Strawcabbage comments on Research Sabotage in ML Codebases

Strawcabbage 1 May 2026 18:33 UTC
1 point
0
This is a super cool research topic. Reading about this reminded me of ryan_greenblatt’s post “Current AIs seem pretty misaligned to me”, and how Greenblatt saw that when faced with hard to verify tasks, AI would present some concerning and potentially dangerous behaviors like overselling work quality and producing confident-sounding but overall shallow analysis.
Your LLM auditors seem to be placed in a similar situation when they try to solve design sabotages where it’s hard to verify whether the sabotage was actually active sabotage or just a design decision. So, when benchmarking auditor performance with an assumption of honest effort, there could be misalignment on these hard judgement calls like Greenblatt describes tangled up in the results. Point 3 in your takeaways section could be an example of how the model could take the easier path by pointing at an oddity rather than doing the hard work of reasoning about whether a design choice undermines the experiment’s outcomes.
I was wondering if your team has looked at the chain-of-thought reasoning of the auditor models to see if the failures look more like confusion or more like the kind of shallow overconfident reasoning that Greenblatt describes?
- egan 3 May 2026 23:02 UTC
  2 points
  0
  Parent
  Both patterns existed.
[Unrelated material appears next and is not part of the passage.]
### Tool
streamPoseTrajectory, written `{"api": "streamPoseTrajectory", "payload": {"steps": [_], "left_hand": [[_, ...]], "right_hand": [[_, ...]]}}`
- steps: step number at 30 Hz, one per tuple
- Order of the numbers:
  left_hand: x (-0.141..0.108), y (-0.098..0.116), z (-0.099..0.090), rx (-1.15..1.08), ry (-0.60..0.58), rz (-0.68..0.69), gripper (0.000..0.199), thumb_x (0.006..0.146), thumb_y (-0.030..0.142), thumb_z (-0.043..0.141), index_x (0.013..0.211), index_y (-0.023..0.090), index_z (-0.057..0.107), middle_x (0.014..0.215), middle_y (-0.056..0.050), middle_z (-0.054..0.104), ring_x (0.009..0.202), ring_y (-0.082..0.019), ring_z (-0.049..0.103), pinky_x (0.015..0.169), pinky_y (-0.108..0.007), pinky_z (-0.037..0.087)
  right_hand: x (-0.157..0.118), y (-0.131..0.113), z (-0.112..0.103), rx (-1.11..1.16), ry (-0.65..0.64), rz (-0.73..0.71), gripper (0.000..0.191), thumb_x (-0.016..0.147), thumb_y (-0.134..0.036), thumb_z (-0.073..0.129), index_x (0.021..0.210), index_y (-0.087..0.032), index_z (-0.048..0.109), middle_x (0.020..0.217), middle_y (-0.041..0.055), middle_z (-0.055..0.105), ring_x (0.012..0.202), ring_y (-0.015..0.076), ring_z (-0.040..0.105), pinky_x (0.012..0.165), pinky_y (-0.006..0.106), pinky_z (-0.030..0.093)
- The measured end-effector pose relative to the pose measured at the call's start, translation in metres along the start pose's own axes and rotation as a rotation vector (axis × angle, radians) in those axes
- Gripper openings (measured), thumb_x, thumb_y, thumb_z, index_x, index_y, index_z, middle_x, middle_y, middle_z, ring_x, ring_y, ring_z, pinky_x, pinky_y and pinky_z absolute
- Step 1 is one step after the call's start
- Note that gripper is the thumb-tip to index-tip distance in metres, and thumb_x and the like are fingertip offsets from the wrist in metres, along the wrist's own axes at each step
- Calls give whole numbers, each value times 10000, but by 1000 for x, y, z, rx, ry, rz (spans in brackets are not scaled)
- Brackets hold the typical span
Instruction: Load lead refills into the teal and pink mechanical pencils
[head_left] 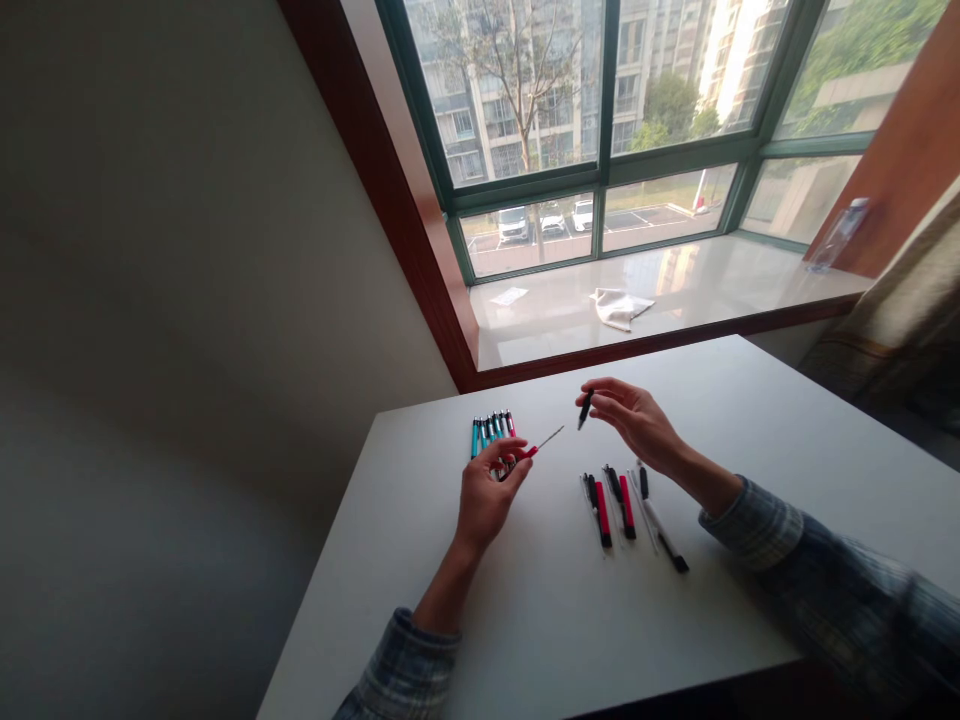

Opus 4.6 and a lot of humans did get pretty confused, because there’s a lot of experimental design choices that go into the projects. Often the hard part wasn’t finding suspicious things, it was figuring out whether they intentional or an honest mistake from the authors. But some humans, and especially Gemini 3.1, were extremely shallowly overconfident. Gemini 3.1 would flag basically everything it saw as suspicious and often give credences of over 90% or less than 20%. In my prompts I explicitly tell LLMs to be more calibrated and have credences closer to 50% but they often didn’t listen.